[What you are asked to do]
Go over the material below and report every line that contains the word "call".

[Supplied material]
:::

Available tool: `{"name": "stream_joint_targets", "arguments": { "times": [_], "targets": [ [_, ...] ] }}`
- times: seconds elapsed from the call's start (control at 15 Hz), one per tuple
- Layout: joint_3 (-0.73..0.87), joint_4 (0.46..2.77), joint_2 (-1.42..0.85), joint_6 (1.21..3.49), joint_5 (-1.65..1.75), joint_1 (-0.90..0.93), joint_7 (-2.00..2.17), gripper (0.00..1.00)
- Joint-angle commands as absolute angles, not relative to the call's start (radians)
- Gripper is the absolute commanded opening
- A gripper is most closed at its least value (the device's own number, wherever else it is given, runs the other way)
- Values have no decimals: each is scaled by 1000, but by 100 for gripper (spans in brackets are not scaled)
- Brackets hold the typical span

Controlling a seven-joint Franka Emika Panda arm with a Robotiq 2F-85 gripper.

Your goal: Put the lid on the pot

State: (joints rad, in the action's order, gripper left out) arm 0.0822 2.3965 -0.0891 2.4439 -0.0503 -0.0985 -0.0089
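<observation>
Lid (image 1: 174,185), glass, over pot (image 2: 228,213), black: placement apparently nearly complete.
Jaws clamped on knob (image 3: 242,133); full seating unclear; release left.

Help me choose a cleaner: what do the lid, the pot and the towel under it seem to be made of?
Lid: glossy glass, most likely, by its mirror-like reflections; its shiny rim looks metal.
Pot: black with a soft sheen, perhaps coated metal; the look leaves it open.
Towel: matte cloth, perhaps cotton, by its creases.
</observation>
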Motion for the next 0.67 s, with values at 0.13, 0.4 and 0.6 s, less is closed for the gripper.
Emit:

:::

[Your solution]
- times: seconds elapsed from the call's start (control at 15 Hz), one per tuple
- Joint-angle commands as absolute angles, not relative to the call's start (radians)

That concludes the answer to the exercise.